Instructions are in the first post of this thread.


----------



## Morrus (Apr 4, 2011)

Dannyalcatraz said:


> Went to turn off the "Quotes"- apparently, I'm too damn quotable for my own good- and found, below it, something called "Hash."
> 
> Whazzat?




Twitter-style hashtags. It'll only affect you if you go out of your way to actively follow some. See the "Test" thread in this forum.


----------



## Dannyalcatraz (Apr 5, 2011)

Thanks!


----------



## Walking Dad (Apr 10, 2011)

Morrus said:


> Twitter-style hashtags. It'll only affect you if you go out of your way to actively follow some. See the "Test" thread in this forum.




Where can I disable 'Hash' tags? Often mess up the use of " ' ". When I want to quote it, it gets changed to a Hash tag.


----------



## HolyMan (Apr 10, 2011)

Hey Morrus HM here, (of course) 

Thanks for taking the quote area away from the Settings UCP it was starting to build up.
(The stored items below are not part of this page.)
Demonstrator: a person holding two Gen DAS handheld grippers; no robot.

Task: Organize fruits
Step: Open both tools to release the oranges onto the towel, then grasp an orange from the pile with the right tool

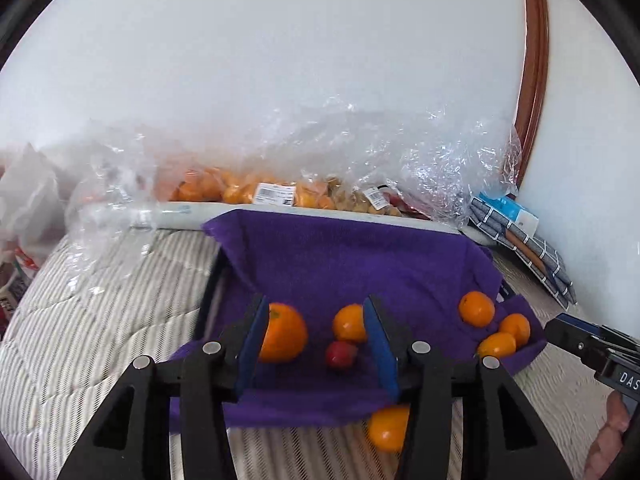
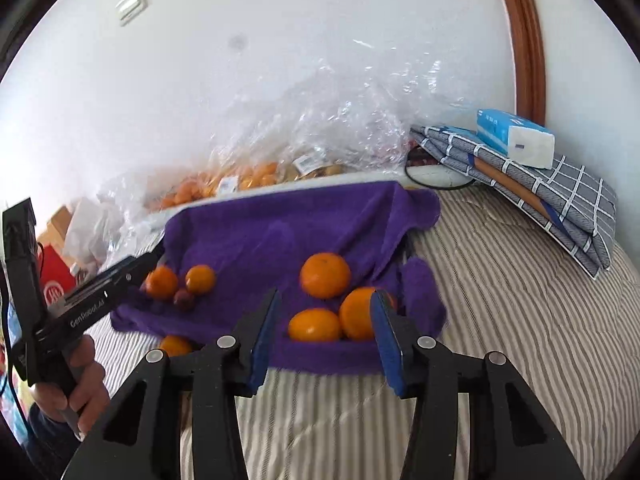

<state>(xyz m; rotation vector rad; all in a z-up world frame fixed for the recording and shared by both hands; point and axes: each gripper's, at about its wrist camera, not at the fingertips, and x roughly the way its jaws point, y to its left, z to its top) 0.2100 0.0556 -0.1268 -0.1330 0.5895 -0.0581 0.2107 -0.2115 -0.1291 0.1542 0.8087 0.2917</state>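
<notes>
Both hand-held grippers are hanging over a purple towel that is lining what looks like a dark-framed tray on a striped bed cover. The left hand-held gripper is standing partly open with nothing between its pads; a large orange is lying just behind its left pad, and a smaller orange and a small red fruit are lying on the towel beyond the gap. The right hand-held gripper is likewise partly open and empty, aimed at a cluster of three oranges at the towel's right end.

One stray orange is lying off the towel on the bed cover, so that one probably needs collecting. To do it well, the left hand-held gripper should be coming down with its pads either side of the fruit's widest part, closing gently so the skin is not bruised, then setting it among the others where the towel dips, so it does not roll off.

More fruit is sitting in clear plastic bags along the wall, but crinkled film and glare are blurring what kinds they are. The tray's frame is mostly hidden under the towel. The stray orange is partly covered by the gripper's own finger in the left view.
</notes>
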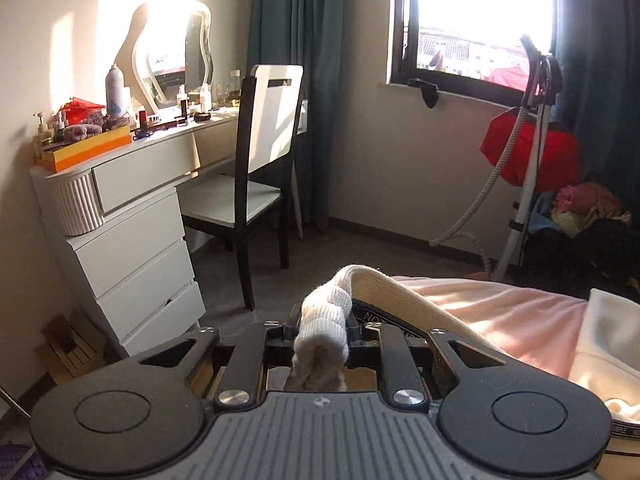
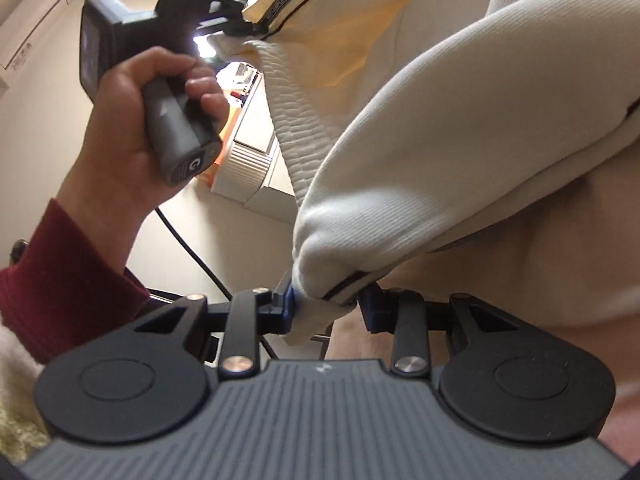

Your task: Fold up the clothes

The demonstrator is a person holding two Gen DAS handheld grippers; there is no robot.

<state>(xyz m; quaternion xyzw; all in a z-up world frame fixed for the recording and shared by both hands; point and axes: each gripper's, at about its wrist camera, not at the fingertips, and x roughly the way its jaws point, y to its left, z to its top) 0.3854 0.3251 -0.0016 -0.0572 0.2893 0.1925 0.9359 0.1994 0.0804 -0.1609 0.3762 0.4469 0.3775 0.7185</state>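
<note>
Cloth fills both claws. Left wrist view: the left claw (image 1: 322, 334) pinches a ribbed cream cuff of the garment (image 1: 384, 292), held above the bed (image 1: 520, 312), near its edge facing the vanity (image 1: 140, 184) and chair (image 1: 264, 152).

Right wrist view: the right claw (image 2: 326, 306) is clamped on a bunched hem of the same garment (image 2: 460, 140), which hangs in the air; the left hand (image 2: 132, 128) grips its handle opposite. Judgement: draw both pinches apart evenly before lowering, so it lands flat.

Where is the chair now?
In the left wrist view, the chair stands left of centre, tucked at the dressing table, with the green curtain behind it.
</note>
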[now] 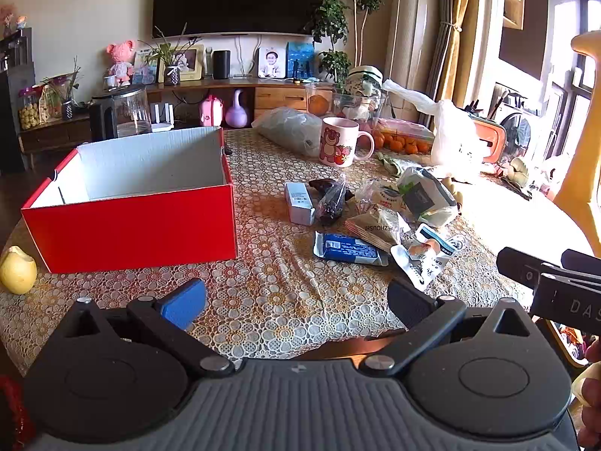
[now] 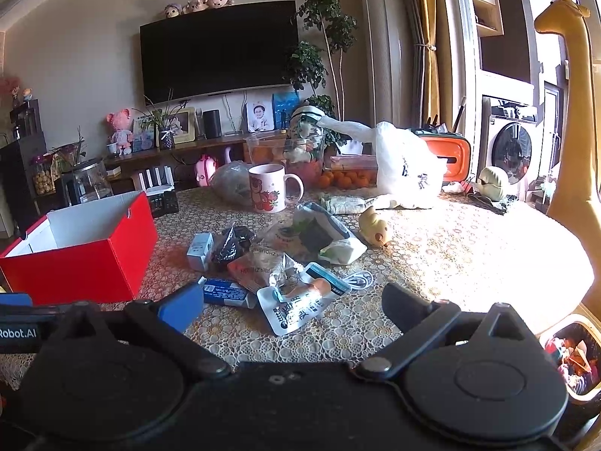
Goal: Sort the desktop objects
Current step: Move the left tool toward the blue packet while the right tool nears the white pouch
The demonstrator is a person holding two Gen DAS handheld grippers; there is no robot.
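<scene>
An open red box (image 1: 131, 221) with a white inside stands on the left of the lace-covered table (image 1: 270, 293); it also shows in the right wrist view (image 2: 82, 263). A heap of small packets lies right of it: a blue packet (image 1: 347, 250), a small grey-blue carton (image 1: 299, 203), a dark wrapped item (image 1: 332, 199), a white pouch (image 2: 296, 306) and a white cable (image 2: 357, 280). My left gripper (image 1: 296, 302) is open and empty above the near table. My right gripper (image 2: 293, 306) is open and empty, just above the white pouch.
A bear mug (image 1: 340, 146) stands behind the heap, with a white plastic bag (image 2: 405, 165), oranges (image 1: 402, 143) and a yellow toy (image 2: 373, 231) nearby. A yellow fruit (image 1: 17, 270) lies left of the box. A giraffe figure (image 2: 574, 120) stands at the right edge.
</scene>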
Also while I have you a sec, I was asked a question and have one for you in return.

I was asked from a newbie here to the forum...



			
				SJRSamurai said:
			
		

> Ok perfect, another small question since I've searched for the info and  came up empty, is there a limit to what I could have my game explore, I  mean do you impose a rating like PG 13 or are we allowed to go a bit  further than that.




I was going to find the three rules post (Keep it Clean, Keep it on Topic, and wish I could remember the third.) and couldn't find it either to give him the link. I don't see a new to EnWorld please read this first post anywhere.

So if you have the spot to go digging please let me know. Thanks in Advance 

HM


----------



## Umbran (Apr 10, 2011)

HolyMan said:


> I was going to find the three rules post (Keep it Clean, Keep it on Topic, and wish I could remember the third.) and couldn't find it either to give him the link. I don't see a new to EnWorld please read this first post anywhere.





The Rules are in the FAQ (so, in the bar with Profile/settings, Shop, Forum, etc:  Choose Do Stuff>FAQ>The Rules Of EN World...

Or, just point 'em directly at EN World: Your Daily RPG Magazine - FAQ: The Rules of EN World


----------



## Scott DeWar (Apr 11, 2011)

I bet the third one is the grandma rule.


----------



## IronWolf (Apr 11, 2011)

Scott DeWar said:


> I bet the third one is the grandma rule.




The Grandma Rule comes under the Keep it Clean rule.  Keep it Civil is the missing rule that HM was looking for.


----------



## Relique du Madde (Apr 11, 2011)

Hurray for more popularity contests!


----------